Knopfler chatted with his audience throughout the show, usually with droll humor. He advised the crowd that if they gave his band a standing ovation they would get one encore. And if they didn’t, they’d get two.
His set list included a few instrumentals, including “Father and Son,” an elegiac number from the soundtrack to the film “Cal.” After “Skydiver,” a poppy-folk track from “Tracker,” he fed the crowd a heavy dose of what it came for: some Dire Straits.
The intro to “Your Latest Trick,” from the blockbuster “Brothers in Arms” album, was ultra-smooth jazzy but the rest of the song was relatively faithful to the original. Then came an unpolished rendition of “Romeo and Juliet,” which elicited a loud response and widespread singing-along. “Sultans of Swing,” the next song, prompted an even louder ovation and included one of the longest jams of the night. To his credit, he played a large swath of the instrumental part just as it was recorded, to the delight of many.
Other highlights: “Speedway at Nazareth,” an Appalachian-blues number from “Sailing to Philadelphia,” one of his better solo albums, and “Haul Away,” a Celtic-tinged lullaby from “Privateering.”
The stage featured two large, tall and sheer drapes, cinched at their bottoms, that were cast in lights that changed colors from one song to the next. Three banks of blinding white lights were also employed to some dramatic affect, glaring and blaring like emergency warnings when the volume of a song rose suddenly.

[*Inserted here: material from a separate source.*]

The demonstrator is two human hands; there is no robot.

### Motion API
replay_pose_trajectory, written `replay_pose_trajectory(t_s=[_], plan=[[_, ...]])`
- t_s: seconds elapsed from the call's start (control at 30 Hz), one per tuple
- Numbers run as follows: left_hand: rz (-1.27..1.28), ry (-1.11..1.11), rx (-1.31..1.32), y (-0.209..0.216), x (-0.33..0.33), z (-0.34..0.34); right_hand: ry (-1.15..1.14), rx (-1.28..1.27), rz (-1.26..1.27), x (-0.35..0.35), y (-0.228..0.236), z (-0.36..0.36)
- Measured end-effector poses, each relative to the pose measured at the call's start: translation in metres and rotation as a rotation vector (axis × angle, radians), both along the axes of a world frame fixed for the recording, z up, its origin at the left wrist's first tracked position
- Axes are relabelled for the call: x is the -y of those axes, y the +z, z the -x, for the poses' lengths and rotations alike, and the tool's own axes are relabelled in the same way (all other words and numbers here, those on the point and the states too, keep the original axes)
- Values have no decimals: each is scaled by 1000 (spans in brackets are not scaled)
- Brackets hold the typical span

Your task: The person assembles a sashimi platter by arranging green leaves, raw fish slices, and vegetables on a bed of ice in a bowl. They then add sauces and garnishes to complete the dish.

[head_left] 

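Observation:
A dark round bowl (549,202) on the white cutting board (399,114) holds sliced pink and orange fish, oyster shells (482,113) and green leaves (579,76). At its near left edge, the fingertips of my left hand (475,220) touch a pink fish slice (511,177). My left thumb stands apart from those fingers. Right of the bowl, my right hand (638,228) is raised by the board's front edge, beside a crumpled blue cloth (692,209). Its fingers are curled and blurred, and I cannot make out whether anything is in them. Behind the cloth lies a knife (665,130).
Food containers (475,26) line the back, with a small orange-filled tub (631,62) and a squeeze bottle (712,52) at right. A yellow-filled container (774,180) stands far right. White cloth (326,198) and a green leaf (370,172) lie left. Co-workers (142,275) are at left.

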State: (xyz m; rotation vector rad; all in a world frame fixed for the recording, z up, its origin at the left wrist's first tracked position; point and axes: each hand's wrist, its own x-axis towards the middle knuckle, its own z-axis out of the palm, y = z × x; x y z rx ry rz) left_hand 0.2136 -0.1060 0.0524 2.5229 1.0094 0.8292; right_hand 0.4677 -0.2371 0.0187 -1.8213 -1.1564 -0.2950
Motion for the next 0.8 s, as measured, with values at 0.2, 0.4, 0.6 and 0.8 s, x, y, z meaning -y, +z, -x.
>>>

After a long and dramatic version of “Telegraph Road,” another Dire Straits favorite, the band took a short break and then returned for a two-song encore: “So Far Away,” another “Brothers in Arms” track, and then the jubilant instrumental “Going Home (Theme from Local Hero),” another soundtrack cut. Considering he had so many other well-known songs at his disposal, that one seemed like an odd choice for a closer, although it was also just more evidence that his catalog is an embarrassment of riches.
Broken Bones; Corned Beef City; Privateering; Father and Son; Hill Farmer’s Blues; Skydiver; Your Latest Trick; Romeo and Juliet; Sultans of Swing; Haul Away; Postcards from Paraguay; Marbletown; Speedway at Nazareth; Telegraph Road. Encore: So Far Away; Going Home (Theme from Local Hero).